### The problem
Filter this data down to the lines that hold "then", and copy them.

### Supplied material
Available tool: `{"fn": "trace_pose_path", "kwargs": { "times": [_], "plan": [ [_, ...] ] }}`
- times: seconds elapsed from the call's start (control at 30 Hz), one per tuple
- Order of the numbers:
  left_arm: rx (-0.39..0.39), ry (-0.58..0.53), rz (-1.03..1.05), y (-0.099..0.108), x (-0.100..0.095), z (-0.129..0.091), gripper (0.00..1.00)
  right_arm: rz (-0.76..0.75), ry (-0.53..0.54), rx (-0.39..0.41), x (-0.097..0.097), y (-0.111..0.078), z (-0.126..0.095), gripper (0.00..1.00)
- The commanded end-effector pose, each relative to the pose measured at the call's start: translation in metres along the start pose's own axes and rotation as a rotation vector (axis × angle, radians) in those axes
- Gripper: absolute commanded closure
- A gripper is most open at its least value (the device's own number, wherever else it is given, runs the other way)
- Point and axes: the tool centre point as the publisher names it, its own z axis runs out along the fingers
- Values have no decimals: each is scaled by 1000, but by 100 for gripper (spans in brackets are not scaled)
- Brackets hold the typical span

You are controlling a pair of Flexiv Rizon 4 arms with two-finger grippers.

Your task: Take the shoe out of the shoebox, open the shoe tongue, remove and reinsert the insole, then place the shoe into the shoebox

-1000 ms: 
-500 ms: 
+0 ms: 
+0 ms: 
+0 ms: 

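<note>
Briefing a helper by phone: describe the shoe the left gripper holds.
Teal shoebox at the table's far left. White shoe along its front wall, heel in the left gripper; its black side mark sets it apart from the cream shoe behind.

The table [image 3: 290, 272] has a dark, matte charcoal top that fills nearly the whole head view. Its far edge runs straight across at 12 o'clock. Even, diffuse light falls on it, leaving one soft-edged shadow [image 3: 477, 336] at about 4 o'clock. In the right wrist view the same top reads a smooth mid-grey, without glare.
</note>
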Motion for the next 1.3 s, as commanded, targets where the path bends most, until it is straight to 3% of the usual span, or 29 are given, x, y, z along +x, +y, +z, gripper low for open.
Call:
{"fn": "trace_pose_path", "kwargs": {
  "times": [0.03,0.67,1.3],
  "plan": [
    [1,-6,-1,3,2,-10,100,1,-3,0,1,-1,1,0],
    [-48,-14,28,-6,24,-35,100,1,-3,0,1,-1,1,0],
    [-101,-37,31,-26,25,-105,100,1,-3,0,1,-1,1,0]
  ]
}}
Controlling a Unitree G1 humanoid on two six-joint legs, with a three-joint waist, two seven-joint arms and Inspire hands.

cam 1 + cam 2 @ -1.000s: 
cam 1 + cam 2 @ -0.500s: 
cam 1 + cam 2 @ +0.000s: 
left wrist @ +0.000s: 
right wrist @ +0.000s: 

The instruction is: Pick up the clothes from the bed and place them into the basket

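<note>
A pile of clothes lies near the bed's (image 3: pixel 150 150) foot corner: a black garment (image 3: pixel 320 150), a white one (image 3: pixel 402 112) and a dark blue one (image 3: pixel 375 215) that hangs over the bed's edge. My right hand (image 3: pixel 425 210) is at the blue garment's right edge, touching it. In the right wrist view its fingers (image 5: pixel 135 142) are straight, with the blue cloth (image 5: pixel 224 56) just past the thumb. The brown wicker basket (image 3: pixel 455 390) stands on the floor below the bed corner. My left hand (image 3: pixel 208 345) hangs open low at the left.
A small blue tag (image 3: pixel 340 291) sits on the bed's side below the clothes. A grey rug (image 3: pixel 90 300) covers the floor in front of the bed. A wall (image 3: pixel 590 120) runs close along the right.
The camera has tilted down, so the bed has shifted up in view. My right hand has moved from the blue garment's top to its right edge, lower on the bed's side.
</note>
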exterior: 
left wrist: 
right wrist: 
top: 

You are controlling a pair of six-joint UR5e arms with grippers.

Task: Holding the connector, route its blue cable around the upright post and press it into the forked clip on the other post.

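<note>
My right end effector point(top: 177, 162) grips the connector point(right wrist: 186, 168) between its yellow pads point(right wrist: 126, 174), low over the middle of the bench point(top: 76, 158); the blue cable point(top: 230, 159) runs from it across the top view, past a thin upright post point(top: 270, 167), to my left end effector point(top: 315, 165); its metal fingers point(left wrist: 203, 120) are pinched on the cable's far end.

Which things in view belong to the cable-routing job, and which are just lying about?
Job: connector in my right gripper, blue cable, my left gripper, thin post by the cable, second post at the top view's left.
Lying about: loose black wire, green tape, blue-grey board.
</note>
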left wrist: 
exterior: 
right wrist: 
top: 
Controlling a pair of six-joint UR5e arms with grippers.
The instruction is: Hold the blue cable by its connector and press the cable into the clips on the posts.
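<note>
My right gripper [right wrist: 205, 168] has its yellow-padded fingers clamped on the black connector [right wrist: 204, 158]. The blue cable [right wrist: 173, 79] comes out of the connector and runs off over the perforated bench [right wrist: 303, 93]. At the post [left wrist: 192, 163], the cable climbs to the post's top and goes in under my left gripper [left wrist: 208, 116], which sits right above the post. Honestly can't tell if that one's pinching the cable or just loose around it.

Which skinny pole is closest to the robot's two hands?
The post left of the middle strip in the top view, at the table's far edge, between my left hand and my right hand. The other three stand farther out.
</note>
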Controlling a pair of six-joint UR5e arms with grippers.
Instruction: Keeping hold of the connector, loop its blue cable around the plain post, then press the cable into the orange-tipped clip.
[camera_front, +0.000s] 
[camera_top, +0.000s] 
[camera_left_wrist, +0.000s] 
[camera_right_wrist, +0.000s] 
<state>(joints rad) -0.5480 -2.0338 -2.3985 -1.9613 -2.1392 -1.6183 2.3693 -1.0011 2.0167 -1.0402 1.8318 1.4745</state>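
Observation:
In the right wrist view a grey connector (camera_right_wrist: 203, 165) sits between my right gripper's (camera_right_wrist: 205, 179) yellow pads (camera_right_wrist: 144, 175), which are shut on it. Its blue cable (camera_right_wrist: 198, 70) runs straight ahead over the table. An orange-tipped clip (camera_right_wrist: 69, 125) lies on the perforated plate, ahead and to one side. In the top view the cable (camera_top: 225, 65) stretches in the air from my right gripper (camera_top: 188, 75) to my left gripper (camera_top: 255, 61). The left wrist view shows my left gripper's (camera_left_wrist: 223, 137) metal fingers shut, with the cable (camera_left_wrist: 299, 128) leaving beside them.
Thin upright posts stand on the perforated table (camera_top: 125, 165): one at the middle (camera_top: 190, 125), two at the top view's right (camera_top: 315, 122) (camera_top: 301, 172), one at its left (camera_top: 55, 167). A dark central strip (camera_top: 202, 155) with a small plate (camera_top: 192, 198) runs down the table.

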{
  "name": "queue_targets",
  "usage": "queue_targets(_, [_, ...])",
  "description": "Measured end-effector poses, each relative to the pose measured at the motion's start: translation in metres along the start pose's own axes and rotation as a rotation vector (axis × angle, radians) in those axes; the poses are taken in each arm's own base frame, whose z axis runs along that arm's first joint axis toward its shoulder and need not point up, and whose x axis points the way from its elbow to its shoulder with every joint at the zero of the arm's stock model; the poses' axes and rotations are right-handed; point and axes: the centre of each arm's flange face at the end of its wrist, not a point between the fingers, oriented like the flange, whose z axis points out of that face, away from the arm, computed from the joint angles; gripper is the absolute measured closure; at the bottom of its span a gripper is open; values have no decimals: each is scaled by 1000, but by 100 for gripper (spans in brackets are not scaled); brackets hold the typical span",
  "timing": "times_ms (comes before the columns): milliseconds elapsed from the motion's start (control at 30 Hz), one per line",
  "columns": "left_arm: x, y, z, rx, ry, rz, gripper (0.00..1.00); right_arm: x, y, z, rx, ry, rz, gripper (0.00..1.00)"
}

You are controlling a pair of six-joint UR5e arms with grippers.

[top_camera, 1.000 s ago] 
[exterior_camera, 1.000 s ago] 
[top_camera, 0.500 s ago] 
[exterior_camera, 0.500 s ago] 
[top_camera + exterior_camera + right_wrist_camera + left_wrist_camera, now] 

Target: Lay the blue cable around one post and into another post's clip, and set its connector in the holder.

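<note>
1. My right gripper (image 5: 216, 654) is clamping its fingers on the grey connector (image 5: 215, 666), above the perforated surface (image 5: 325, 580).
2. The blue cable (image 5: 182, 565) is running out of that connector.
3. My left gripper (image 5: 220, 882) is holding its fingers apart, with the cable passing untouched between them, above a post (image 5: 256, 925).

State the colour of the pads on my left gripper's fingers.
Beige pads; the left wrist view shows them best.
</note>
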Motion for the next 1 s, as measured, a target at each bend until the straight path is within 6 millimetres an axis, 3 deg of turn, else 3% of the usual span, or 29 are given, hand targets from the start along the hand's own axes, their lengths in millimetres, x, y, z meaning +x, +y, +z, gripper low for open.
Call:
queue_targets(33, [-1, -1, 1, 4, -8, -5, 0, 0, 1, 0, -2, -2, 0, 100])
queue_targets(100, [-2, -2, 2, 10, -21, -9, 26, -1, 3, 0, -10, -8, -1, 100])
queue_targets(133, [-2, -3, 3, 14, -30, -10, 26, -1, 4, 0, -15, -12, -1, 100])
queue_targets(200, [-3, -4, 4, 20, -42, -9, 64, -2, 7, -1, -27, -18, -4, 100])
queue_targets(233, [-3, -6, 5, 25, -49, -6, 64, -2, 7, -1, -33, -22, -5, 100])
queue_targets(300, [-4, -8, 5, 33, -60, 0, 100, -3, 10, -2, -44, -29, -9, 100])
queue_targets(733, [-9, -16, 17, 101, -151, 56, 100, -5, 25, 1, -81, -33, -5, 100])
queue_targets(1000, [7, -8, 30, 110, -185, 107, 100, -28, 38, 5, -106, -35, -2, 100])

### Task result
Your task: Take the shoe out of the shoebox, open the shoe tongue, remove and reinsert the insole, then place the shoe into the shoebox
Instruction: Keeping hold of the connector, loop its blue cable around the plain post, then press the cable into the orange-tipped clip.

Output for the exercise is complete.